Below is a listing; restate from it, character for character, the lines beginning at the line holding "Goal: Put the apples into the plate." and ending at the line holding "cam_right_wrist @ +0", both included.

» Exercise inputs:
- - -

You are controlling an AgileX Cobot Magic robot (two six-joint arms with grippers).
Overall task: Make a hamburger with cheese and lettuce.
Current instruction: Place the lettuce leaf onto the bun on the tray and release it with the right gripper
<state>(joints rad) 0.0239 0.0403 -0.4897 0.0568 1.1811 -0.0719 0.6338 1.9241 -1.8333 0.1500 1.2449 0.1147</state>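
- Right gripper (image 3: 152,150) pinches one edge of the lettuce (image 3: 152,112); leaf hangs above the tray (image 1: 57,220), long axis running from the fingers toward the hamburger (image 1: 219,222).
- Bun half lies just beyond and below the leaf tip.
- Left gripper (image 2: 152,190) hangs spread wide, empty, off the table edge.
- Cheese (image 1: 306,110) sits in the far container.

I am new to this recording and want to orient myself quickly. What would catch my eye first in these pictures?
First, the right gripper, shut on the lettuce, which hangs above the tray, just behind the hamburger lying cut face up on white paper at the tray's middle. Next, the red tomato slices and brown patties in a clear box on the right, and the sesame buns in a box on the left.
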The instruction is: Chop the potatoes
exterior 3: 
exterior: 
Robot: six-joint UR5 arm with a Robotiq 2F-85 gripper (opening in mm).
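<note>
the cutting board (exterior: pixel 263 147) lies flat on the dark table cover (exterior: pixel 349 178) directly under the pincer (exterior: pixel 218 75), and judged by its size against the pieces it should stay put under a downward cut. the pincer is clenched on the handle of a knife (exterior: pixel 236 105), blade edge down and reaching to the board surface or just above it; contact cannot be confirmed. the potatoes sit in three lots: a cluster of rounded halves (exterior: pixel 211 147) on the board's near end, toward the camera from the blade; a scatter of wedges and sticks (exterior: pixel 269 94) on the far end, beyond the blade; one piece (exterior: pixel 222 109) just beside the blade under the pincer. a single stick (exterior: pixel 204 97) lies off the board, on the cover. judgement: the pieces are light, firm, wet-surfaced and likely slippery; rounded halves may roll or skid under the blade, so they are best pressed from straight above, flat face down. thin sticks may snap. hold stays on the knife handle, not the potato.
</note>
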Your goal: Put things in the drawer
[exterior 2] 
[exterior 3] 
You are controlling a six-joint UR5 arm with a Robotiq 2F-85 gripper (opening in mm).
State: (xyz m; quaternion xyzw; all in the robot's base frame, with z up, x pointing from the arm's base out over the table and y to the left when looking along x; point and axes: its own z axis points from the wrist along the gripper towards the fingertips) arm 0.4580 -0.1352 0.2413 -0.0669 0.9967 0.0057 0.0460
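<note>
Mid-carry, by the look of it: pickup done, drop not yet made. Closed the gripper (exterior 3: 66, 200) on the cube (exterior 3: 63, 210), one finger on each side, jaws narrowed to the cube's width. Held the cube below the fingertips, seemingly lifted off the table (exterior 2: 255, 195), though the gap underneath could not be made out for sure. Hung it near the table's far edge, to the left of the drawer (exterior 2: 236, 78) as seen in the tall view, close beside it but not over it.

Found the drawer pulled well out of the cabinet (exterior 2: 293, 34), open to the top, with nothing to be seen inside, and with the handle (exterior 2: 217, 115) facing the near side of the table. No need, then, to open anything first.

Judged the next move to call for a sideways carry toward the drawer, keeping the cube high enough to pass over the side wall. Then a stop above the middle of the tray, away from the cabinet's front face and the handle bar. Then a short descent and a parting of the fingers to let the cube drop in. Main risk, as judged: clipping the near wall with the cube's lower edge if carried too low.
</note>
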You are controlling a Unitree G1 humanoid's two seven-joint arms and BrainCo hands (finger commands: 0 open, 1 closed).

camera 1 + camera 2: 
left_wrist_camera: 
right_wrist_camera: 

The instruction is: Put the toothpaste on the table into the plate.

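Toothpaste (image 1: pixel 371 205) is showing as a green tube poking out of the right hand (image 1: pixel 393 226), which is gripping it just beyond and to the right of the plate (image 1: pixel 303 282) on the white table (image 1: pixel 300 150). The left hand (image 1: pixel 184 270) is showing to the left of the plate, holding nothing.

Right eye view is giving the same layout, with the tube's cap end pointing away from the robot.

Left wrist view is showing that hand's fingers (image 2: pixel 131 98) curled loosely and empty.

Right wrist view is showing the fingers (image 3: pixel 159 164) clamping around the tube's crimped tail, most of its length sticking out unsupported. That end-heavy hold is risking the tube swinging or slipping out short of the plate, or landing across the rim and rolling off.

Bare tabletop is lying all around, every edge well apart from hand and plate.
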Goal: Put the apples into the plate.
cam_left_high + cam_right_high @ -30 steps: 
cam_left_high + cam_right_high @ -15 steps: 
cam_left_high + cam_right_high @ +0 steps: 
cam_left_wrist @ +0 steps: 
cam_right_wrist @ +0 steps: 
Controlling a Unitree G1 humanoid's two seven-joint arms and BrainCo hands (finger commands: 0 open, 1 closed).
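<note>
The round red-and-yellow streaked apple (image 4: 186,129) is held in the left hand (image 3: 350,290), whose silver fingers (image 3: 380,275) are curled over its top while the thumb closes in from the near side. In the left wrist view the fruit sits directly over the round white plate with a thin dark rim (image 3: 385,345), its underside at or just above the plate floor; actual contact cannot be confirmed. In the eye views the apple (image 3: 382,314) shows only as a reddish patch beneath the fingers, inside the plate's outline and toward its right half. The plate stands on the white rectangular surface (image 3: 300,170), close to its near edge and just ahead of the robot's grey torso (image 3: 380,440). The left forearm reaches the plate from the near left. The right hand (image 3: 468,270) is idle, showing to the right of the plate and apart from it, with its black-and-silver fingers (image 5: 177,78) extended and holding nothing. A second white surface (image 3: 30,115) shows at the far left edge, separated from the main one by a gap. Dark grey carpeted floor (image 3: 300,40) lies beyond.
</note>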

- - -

» Answer for this exercise:
Goal: Put the apples into the plate.
cam_left_high + cam_right_high @ -30 steps: 
cam_left_high + cam_right_high @ -15 steps: 
cam_left_high + cam_right_high @ +0 steps: 
cam_left_wrist @ +0 steps: 
cam_right_wrist @ +0 steps: 

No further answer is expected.